There are usually temporary and permanent indexes or their equivalent. Temporary indexes are only kept for the duration of a loaded application or a predetermined process. Permanent indexes are kept for the life of a given table or collection that is kept on disk or long-term storage. (Note that temporary indexes may still use disk space, but it is assumed that they will be cleaned up when no longer in use. Thus, they are not limited to RAM size.)

Ideally, each element of the collection should be able to be extracted or read in a specified order. This could be with a filter applied or the entire collection.

A given collection should be able to have multiple virtual orderings, although only one need be active (influencing) at a given time. The ordering should be maintained even during data changes. Changing the data should not require an explicit new Order command to restore virtual order (unless explicitly overridden).

3. Searching

This is the ability to easily search through a collection to find a specific row or instance. There are usually indexed searches and un-indexed searches. Indexed searches are faster, but require the generation of an index first (if not already in place).

SQL generally combines searching with filtering using the Where clause; however, for non-set-oriented processes, this is sometimes not the most effective way to approach searching.

4. Virtual Size Caching

If the collection grows beyond available or practical RAM, it should be automatically cached on disk or storage such that all the standard operations can still be performed regardless of RAM availability. This preferably should be automatic and not something that the programmer has to explicitly turn on if RAM usage is suspect.

5. Easy Persistence

This is the ability to be saved to permanent storage such as disk. (It is usually related to Virtual Size Caching since the mechanisms are similar.)

6. Grouping and Totaling

This is the ability to obtain summary information based on categories within the collection or the entire collection. Typical examples include total sales by region, average sales for the entire collection, etc. SQL usually performs these using the "Group By" clause or by aggregate operations such as Avg(*), Sum(*), Count(*), and so forth. Averages, sums, and counts can be obtained for sub-categories within the collection or on the entire collection.

For category grouping, usually a new collection is generated which contains the summary information in a similar format to the original. For example, thousands of sales records my be summarized into five (generated) records where there is one record for each region (north, south, east, west, and central).

7. Transferring

This is the easy ability to transfer or copy information from one collection to another. Note that filtering and sorting operations can be used to control the order and subset of the collection(s) being moved. Either matching field/property names are used to map one collection into another, and/or an explicit field/property mapping is provided.

8.Exporting/Importing

This is similar to Transferring, except that the result is intended for or comes from some source external to the current system. The minimum supported formats should be common ASCII formats such as comma and quote delimited, tab delimited, and fixed-column width (SDF). Other common formats include .DIF (Data Interchange Format), .DBF tables (XBase original format), HTML and/or XML, and .WK1 (an old Lotus spreadsheet format). There are many other formats to consider, but these are usually proprietary or subject to constant format revisions.
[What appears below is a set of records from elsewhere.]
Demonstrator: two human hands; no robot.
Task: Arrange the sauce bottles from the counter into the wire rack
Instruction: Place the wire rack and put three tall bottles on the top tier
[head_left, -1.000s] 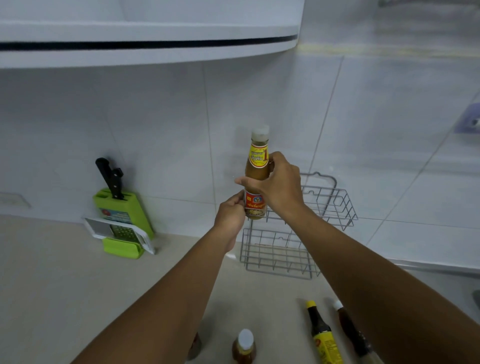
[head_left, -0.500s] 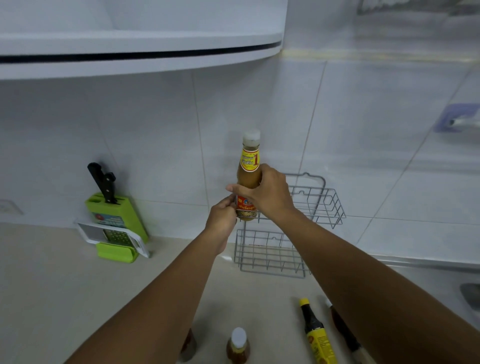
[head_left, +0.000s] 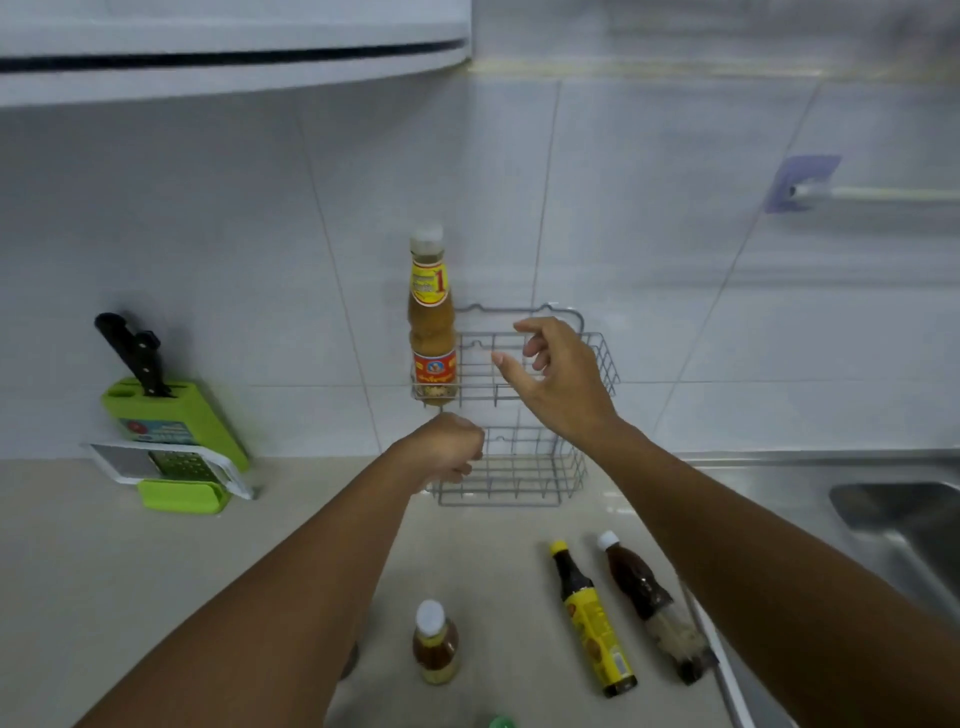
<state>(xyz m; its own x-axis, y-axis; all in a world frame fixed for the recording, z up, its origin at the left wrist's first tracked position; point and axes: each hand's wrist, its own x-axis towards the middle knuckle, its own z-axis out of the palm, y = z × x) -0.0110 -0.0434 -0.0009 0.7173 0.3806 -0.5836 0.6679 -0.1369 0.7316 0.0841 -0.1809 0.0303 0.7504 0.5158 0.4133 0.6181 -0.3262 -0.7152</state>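
Green cap (head_left: 501, 722) cut off at bottom edge, bottle under it out of sight. Dark object (head_left: 351, 659) half hidden behind left forearm, cannot tell what. Left hand (head_left: 451, 448) covers front-left corner of lower rack tier (head_left: 514, 478). Sink (head_left: 904, 512) runs off right edge. Wall rail (head_left: 878, 193) blurred. Bottle labels too small to read.
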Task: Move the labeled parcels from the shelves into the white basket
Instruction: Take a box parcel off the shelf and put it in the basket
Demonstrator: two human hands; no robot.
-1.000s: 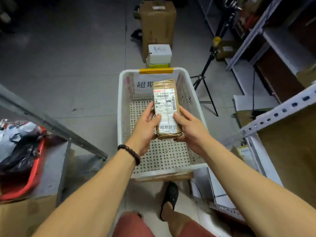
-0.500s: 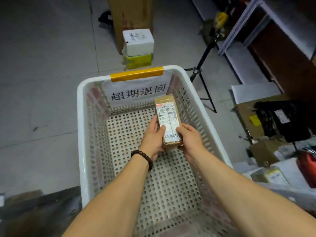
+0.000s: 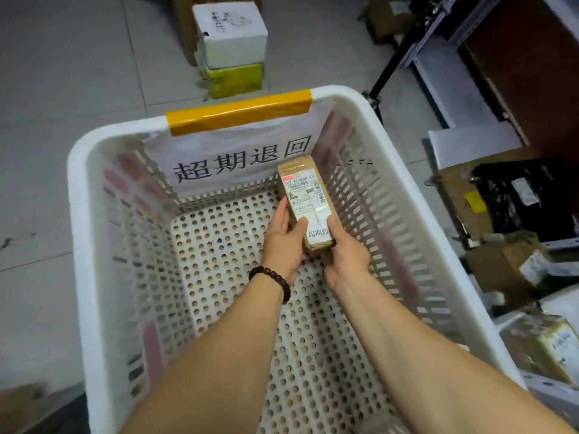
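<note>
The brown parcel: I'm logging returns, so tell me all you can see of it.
The parcel is a long, narrow, taped brown cardboard box with a white barcode label and red strip on top. It is held label up inside the white basket, near the far right corner. The left hand and right hand grip its near end, thumbs on the label. Whether it touches the basket floor is unclear.

Beaded bracelet (image 3: 275,276), worn at the wrist
Dark, round, glossy beads ring the wrist behind the left hand (image 3: 283,242); the left forearm (image 3: 219,355) and right forearm (image 3: 407,339) are uncovered.
</note>
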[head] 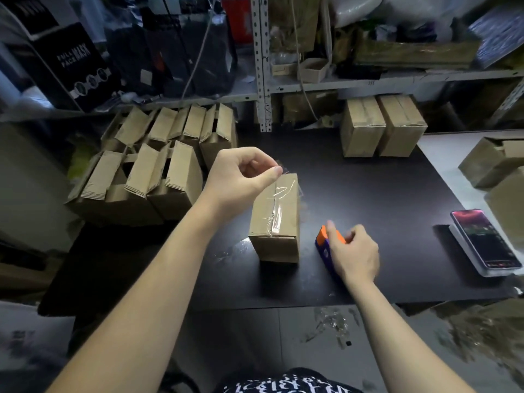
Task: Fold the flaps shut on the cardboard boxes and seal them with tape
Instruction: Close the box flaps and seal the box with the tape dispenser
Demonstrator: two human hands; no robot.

9. Field/Property Selection

Some operations may only need be done a subset of fields/properties. For example, one may want to export only a subset of all the fields/properties available in a collection.

10. Inserting, Deleting, and Updating

Every collection should be able to have new records/instances added, existing ones taken away, and existing ones updated in part or in full. The selection criteria for which record/instance receives the operations can be the filtering and searching operations listed above. (This is stated because some collection systems require that an entire record or instance be removed in order to make changes to it via reinsertion.)

11. Join or Relation of collections

Some mechanism should be provided for the virtual joining or relating of two or more collections so that they can be treated as one collection using the standard operations listed above. It is sometimes also called "look-up" or "cross-referencing". Ideally "calculated joins" should be possible so that indexes or link lists don't have to be manually created in advanced. (Some operations may not be applicable or practical on virtual joined collections. This is a controversial topic in the relational world.)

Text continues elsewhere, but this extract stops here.